**TASK ITEM**
Would you give the data below back exactly as it reads?
SUPPLIED DATA Block Start
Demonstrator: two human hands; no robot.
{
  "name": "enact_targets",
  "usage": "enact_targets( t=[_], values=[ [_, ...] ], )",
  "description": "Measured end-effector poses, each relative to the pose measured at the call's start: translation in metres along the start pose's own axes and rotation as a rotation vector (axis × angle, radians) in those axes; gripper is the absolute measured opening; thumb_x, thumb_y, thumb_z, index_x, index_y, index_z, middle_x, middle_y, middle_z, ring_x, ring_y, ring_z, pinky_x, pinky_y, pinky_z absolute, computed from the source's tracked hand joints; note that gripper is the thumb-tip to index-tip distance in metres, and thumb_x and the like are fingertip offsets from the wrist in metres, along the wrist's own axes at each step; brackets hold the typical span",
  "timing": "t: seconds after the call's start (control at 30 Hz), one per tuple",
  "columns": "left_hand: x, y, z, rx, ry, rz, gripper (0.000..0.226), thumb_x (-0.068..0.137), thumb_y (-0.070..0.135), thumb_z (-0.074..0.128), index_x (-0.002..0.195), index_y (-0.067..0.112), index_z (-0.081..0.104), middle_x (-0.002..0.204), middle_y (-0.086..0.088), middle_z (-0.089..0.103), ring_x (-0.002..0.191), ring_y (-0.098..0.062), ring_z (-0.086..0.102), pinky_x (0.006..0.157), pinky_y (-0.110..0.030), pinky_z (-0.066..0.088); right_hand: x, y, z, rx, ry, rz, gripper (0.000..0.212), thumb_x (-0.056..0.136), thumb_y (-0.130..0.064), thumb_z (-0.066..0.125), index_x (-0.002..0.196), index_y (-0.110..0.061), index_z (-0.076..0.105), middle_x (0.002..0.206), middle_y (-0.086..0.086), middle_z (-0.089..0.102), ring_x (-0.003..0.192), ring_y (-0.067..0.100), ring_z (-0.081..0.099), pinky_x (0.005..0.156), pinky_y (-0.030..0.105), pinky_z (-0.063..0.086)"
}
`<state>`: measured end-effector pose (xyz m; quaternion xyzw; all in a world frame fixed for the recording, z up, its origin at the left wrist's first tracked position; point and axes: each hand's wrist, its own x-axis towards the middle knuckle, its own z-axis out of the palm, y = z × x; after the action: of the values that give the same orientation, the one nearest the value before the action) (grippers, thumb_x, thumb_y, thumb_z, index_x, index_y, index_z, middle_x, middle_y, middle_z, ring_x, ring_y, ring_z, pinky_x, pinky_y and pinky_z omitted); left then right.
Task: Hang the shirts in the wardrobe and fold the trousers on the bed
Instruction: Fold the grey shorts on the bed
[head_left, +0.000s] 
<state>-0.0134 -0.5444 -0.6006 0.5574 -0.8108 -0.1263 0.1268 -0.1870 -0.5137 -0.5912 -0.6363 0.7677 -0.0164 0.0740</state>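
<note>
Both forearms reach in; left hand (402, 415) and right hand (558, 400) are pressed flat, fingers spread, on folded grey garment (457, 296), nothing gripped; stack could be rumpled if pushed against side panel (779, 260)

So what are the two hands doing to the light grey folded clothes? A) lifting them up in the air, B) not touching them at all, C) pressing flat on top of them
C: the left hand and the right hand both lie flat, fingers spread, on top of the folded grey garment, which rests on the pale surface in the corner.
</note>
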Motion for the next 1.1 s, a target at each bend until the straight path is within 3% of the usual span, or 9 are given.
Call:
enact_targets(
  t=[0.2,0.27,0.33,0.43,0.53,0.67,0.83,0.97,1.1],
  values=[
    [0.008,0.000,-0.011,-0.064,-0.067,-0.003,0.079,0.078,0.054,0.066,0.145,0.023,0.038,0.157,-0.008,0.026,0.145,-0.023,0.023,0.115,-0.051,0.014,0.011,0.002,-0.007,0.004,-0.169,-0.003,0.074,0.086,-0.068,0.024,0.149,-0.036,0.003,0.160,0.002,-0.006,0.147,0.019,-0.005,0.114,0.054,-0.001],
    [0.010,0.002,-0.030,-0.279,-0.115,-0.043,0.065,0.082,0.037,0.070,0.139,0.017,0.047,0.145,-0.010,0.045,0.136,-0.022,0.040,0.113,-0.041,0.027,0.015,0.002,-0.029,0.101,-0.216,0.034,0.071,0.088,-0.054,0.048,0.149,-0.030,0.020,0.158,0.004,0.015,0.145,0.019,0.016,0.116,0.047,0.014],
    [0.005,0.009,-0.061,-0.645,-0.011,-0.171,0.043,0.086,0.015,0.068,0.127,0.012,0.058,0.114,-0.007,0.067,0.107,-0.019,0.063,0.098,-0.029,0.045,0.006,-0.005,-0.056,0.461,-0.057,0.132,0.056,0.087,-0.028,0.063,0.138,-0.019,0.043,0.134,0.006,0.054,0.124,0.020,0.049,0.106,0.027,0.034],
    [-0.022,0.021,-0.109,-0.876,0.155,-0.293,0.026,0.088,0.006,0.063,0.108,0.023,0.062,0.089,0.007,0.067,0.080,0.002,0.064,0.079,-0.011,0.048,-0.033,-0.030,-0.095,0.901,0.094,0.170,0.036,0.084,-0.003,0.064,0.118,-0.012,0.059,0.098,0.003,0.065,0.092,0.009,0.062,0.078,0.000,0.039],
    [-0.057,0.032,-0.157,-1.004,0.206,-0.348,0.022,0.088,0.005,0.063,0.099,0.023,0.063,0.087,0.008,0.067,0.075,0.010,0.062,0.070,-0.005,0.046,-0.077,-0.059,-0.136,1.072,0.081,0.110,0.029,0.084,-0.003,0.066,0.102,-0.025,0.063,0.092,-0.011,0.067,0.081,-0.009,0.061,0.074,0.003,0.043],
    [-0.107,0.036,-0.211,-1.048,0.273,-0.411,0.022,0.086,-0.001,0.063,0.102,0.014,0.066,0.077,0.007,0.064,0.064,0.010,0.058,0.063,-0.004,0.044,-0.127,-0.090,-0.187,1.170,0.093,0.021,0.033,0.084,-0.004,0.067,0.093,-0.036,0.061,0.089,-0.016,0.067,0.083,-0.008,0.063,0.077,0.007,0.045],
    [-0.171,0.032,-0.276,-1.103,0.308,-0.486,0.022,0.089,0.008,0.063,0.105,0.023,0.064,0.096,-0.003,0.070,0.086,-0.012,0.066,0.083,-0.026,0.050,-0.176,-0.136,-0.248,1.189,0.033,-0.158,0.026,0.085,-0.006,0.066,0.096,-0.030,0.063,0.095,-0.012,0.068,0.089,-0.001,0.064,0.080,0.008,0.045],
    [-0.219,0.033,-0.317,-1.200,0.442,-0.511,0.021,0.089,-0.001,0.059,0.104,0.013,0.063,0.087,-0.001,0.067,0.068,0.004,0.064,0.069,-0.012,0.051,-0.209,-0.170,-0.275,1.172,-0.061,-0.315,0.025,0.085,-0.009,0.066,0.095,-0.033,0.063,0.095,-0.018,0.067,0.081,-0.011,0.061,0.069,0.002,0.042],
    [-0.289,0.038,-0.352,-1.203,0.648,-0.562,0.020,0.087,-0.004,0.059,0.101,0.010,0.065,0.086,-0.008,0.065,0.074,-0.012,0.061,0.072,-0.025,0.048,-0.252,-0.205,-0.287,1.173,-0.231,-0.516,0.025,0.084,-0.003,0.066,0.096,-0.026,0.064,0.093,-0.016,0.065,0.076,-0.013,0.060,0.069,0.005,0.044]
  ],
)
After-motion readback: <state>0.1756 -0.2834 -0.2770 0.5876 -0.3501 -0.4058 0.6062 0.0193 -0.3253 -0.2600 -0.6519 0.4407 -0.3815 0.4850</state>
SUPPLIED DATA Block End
**EXERCISE OUTPUT**
Demonstrator: two human hands; no robot.
{
  "name": "enact_targets",
  "usage": "enact_targets( t=[_], values=[ [_, ...] ], )",
  "description": "Measured end-effector poses, each relative to the pose measured at the call's start: translation in metres along the start pose's own axes and rotation as a rotation vector (axis × angle, radians) in those axes; gripper is the absolute measured opening; thumb_x, thumb_y, thumb_z, index_x, index_y, index_z, middle_x, middle_y, middle_z, ring_x, ring_y, ring_z, pinky_x, pinky_y, pinky_z absolute, computed from the source's tracked hand joints; note that gripper is the thumb-tip to index-tip distance in metres, and thumb_x and the like are fingertip offsets from the wrist in metres, along the wrist's own axes at each step; brackets hold the typical span",
  "timing": "t: seconds after the call's start (control at 30 Hz), one per tuple",
  "columns": "left_hand: x, y, z, rx, ry, rz, gripper (0.000..0.226), thumb_x (-0.068..0.137), thumb_y (-0.070..0.135), thumb_z (-0.074..0.128), index_x (-0.002..0.195), index_y (-0.067..0.112), index_z (-0.081..0.104), middle_x (-0.002..0.204), middle_y (-0.086..0.088), middle_z (-0.089..0.103), ring_x (-0.002..0.191), ring_y (-0.098..0.062), ring_z (-0.086..0.102), pinky_x (0.006..0.157), pinky_y (-0.110..0.030), pinky_z (-0.066..0.088); right_hand: x, y, z, rx, ry, rz, gripper (0.000..0.212), thumb_x (-0.056..0.136), thumb_y (-0.130..0.064), thumb_z (-0.066..0.125), index_x (-0.002..0.196), index_y (-0.110..0.061), index_z (-0.076..0.105), middle_x (0.002..0.206), middle_y (-0.086..0.086), middle_z (-0.089..0.102), ring_x (-0.003..0.192), ring_y (-0.067..0.100), ring_z (-0.081..0.099), pinky_x (0.005..0.156), pinky_y (-0.030..0.105), pinky_z (-0.063..0.086)"
}
`<state>`: measured end-effector pose (xyz m; quaternion xyzw; all in a world frame fixed for the recording, z up, its origin at the left wrist's first tracked position; point and axes: each hand's wrist, its own x-axis towards the middle knuckle, its own z-axis out of the palm, y = z × x; after the action: of the values that give the same orientation, the one nearest the value before the action) (grippers, thumb_x, thumb_y, thumb_z, index_x, index_y, index_z, middle_x, middle_y, middle_z, ring_x, ring_y, ring_z, pinky_x, pinky_y and pinky_z omitted); left then right.
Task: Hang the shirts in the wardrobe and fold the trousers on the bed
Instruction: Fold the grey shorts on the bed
[head_left, +0.000s] 
<state>-0.0134 -0.5444 -0.6006 0.5574 -0.8108 -0.1263 0.1268 -0.1870 -0.5137 -0.5912 -0.6363 0.7677 -0.0164 0.0740</state>
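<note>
Both forearms reach in; left hand (402, 415) and right hand (558, 400) are pressed flat, fingers spread, on folded grey garment (457, 296), nothing gripped; stack could be rumpled if pushed against side panel (779, 260)

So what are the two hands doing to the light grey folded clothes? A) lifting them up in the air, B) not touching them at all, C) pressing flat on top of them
C: the left hand and the right hand both lie flat, fingers spread, on top of the folded grey garment, which rests on the pale surface in the corner.
</note>
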Motion for the next 1.1 s, a target at each bend until the straight path is within 3% of the usual span, or 9 are given.
Call:
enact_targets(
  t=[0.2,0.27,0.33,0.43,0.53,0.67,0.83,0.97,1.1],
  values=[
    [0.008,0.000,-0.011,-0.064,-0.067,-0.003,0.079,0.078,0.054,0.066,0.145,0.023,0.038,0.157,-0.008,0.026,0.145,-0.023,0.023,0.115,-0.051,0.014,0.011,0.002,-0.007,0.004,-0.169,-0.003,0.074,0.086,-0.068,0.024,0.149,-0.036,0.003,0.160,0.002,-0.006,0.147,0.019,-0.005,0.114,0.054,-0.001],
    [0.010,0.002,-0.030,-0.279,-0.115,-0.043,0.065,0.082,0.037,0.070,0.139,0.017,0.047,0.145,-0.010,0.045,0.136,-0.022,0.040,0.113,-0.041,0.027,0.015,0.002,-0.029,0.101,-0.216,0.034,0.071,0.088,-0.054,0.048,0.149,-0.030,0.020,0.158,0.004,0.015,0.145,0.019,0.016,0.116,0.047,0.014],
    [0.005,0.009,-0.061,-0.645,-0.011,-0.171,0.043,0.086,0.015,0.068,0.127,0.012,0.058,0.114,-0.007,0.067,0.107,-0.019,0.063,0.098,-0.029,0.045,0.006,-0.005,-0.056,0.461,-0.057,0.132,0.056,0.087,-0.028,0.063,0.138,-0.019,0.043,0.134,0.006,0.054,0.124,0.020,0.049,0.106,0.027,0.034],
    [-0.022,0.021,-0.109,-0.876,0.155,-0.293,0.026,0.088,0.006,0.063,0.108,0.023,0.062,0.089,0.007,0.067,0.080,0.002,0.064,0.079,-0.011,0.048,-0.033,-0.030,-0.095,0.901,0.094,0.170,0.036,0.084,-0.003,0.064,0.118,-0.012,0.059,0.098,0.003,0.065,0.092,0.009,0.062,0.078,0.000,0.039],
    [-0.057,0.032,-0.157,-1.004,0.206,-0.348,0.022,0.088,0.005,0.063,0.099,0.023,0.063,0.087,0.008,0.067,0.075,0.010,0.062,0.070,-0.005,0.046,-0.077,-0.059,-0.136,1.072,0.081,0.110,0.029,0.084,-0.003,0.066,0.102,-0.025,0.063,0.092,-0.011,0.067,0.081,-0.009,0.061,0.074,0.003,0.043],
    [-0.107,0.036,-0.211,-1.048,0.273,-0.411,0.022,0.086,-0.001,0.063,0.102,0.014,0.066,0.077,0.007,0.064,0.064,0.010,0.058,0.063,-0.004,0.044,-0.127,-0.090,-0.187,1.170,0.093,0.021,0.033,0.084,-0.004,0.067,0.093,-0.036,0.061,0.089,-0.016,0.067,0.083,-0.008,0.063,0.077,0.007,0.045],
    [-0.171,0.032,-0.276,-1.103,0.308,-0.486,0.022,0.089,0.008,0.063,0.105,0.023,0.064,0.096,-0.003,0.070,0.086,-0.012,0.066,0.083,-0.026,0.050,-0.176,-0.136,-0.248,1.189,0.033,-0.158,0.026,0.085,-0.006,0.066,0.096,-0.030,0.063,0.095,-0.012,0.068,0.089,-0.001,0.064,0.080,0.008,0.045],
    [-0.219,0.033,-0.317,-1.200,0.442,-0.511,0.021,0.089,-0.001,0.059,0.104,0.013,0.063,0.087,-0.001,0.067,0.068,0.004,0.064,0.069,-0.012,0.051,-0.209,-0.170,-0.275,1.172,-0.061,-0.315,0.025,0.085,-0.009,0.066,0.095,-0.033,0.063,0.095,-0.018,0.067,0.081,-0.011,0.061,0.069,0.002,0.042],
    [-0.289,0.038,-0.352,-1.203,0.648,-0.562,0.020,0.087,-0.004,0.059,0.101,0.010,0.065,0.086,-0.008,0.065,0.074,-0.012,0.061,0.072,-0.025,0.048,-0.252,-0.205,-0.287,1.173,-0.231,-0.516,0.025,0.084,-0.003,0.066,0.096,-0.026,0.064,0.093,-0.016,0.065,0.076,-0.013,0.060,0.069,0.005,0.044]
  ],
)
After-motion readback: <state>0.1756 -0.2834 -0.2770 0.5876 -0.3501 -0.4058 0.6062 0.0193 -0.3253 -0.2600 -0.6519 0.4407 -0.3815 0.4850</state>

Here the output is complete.